A situação está cada vez mais perigosa. Numa altura em que a Europa atravessa uma das mais graves crises da sua história, Angela Merkel e Nicolas Sarkozy continuam sem encontrar um patamar de entendimento. É difícil expressar o que foi mais penoso no seu encontro falhado de há duas semanas e no espectáculo que deram na conferência de imprensa de 14 de Junho, em Berlim. A verdade é que a animosidade não pára de crescer de ambos os lados.
Algo mudou, ainda que os conhecedores da história do par franco-alemão insistam que Paris e Berlim sempre brigaram antes de se reconciliarem. Na verdade, durante as primeiras décadas do pós-guerra, as dissensões acabaram sempre em conciliações em torno da moeda, da economia e da Europa. A Guerra Fria obrigava os dois países a entender-se. Na década de 1990, esta premência foi substituída pelas incertezas da nova ordem mundial. A Alemanha e a França olhavam-se nos olhos e diziam: "Não me deixes só!".
Agora, veio a crise, que pôs a nu as fraquezas dos sistemas políticos em que o Presidente e a chanceler tinham construído as suas esperanças. A máquina reformadora de Sarkozy marca passo e os parceiros de Angela Merkel devoram-se uns aos outros no seio da coligação governamental. As coisas vão, pois, de mal a pior. Se ninguém fizer nada, o afastamento entre os dois países não deixará de se aprofundar.
Em Berlim, há a sensação de se estar a assistir a uma conspiração, em que o director do Banco Central Europeu (BCE), o presidente do Fundo Monetário Internacional (FMI) e o director-geral da Organização Mundial do Comércio (OMC) – todos franceses – seriam cúmplices de Nicolas Sarkozy. Barafusta-se contra o "Clube Med" formado pela Grécia, Espanha, Itália e França, que perdoam reciprocamente os pecados financeiros uns dos outros. Mas o alvo preferido continua a ser o ocupante do Eliseu, tão singularmente diferente de nós. E assim se envenenam as relações entre os dois países. Ao fazê-lo, não se perde apenas o que foi adquirido – os fundamentos simbólicos lançados por Charles de Gaulle e Konrad Adenauer, reforçados por Giscard d’ Estaing e Helmut Schmidt, bem como por François Mitterrand e Helmut Kohl. É também um futuro que se esvai.

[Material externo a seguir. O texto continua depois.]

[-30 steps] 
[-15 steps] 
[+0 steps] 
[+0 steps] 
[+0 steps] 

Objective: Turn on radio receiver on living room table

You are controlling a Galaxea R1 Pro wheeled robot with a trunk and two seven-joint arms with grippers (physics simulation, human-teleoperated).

Apontou-se, antes de mais, às construções europeias, isto é, as políticas de segurança, de energia e do clima. Começou-se depois a falar do fim do euro. Não nos iludamos: estas ideias podem conquistar rapidamente a maioria da opinião pública, nomeadamente em França. Por último, a este ritmo, o mundo será em breve dominado por duas grandes potências: os Estados Unidos e a China. A Europa poderá arrumar o seu modelo social, o seu “soft power” e tudo o que tem para dar ao mundo. Talvez até se divida em duas: o Norte para um lado, o Sul para o outro.
A Alemanha ficaria então um peso pesado no continente, mas recuava várias posições a nível internacional. Sem a Europa, a França, que precisa absolutamente de se abrir à globalização, ver-se-ia imediatamente ameaçada de "nanização".
Os dois países esqueceram-se realmente de quem são? Juntos, produzem quase metade da riqueza da União Europeia, representam um terço da população da UE e dispõem de 31% dos votos no Conselho Europeu. Aos seus governantes, não se pode exigir menos do que a recuperação das respectivas situações internas e que ponham na ordem a Europa: "Acabaram-se as brigas e cartas comuns à imprensa, ao presidente da Comissão, ao presidente do Conselho Europeu ou os chefes de Estado do G-20! Voltemos à política séria", gostaríamos de os ouvir dizer.
Paris e Berlim podiam, por exemplo, começar por chegar a acordo em que, ao cabo de trinta anos de negligência, a França pusesse ordem nas suas finanças e a Alemanha se centrasse na sua procura interna, ainda que isso custe a ambas. Depois, podiam resolver nunca mais se armarem em cavaleiros solitários, em nenhum domínio.